[Task to complete]: The answer must consist of the listing, reproduced exactly.

[Given information]:
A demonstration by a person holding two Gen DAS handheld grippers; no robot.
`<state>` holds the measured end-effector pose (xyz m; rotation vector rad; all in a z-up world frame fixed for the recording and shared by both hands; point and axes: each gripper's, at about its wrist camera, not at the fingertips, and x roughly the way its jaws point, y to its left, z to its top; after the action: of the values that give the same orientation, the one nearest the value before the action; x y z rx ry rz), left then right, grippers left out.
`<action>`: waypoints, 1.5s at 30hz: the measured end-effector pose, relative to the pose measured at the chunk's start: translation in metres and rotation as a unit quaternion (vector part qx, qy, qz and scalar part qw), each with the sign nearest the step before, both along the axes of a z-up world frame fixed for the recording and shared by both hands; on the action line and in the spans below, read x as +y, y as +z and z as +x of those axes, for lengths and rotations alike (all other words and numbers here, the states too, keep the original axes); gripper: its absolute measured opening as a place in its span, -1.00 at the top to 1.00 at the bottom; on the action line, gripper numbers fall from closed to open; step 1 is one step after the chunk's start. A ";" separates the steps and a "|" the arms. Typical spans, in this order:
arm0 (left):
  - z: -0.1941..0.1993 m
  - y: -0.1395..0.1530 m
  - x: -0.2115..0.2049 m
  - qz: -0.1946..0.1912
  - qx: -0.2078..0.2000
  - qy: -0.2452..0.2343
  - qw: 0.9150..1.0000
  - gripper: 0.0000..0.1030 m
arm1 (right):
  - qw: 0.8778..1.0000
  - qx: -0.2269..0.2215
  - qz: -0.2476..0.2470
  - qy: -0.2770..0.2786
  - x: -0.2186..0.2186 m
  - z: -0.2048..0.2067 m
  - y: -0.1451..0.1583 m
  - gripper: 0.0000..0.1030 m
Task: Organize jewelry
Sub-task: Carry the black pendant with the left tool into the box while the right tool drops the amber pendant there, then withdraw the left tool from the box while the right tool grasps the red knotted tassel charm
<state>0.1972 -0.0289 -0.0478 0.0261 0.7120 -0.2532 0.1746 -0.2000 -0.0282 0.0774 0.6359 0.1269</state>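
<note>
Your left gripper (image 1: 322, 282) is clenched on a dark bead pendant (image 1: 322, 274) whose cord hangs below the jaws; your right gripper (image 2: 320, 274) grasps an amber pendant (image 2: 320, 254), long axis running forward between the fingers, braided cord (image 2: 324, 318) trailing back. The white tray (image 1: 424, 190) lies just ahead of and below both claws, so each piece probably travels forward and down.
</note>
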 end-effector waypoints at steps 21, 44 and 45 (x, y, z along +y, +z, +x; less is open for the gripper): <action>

[Result for this task]:
A demonstration by a person holding two Gen DAS handheld grippers; no robot.
`<state>` holds the measured end-effector pose (xyz m; rotation vector rad; all in a z-up world frame fixed for the recording and shared by both hands; point and axes: each gripper's, at about its wrist camera, not at the fingertips, and x roughly the way its jaws point, y to its left, z to its top; after the action: of the values that give the same orientation, the one nearest the value before the action; x y z rx ry rz), left then right, grippers left out.
`<action>`: waypoints, 1.5s at 30hz: the measured end-effector pose, relative to the pose measured at the chunk's start: translation in metres and rotation as a unit quaternion (vector part qx, qy, qz and scalar part qw), each with the sign nearest the step before, both along the axes of a z-up world frame fixed for the recording and shared by both hands; on the action line and in the spans below, read x as +y, y as +z and z as +x of those axes, for lengths and rotations alike (all other words and numbers here, the states too, keep the original axes); gripper: its absolute measured opening as a place in its span, -1.00 at the top to 1.00 at the bottom; on the action line, gripper numbers fall from closed to open; step 1 is one step after the chunk's start. A ";" separates the steps and a "|" the arms. Typical spans, in this order:
arm0 (left):
  - z: -0.1941..0.1993 m
  - y: -0.1395..0.1530 m
  - x: -0.2115..0.2049 m
  - qz: -0.1946..0.1912
  - qx: -0.2078..0.2000
  - qy: -0.2452..0.2343
  - qw: 0.9150..1.0000
  - gripper: 0.0000..0.1030 m
arm1 (right):
  - qw: 0.8778..1.0000
  - qx: -0.2269..0.2215
  - qz: -0.2476..0.2470
  - qy: -0.2770..0.2786
  - x: -0.2186..0.2186 m
  - z: -0.2048..0.2067 m
  - y: -0.1451..0.1583 m
  - gripper: 0.0000..0.1030 m
Task: Organize jewelry
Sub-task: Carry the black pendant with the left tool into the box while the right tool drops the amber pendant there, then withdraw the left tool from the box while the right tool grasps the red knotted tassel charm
<state>0.1972 -0.0289 -0.0478 0.0261 0.7120 -0.2532 0.1746 -0.2000 -0.0282 0.0774 0.6359 0.1269</state>
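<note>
Your left gripper (image 1: 322, 282) is clenched on a dark bead pendant (image 1: 322, 274) whose cord hangs below the jaws; your right gripper (image 2: 320, 274) grasps an amber pendant (image 2: 320, 254), long axis running forward between the fingers, braided cord (image 2: 324, 318) trailing back. The white tray (image 1: 424, 190) lies just ahead of and below both claws, so each piece probably travels forward and down.
</note>
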 end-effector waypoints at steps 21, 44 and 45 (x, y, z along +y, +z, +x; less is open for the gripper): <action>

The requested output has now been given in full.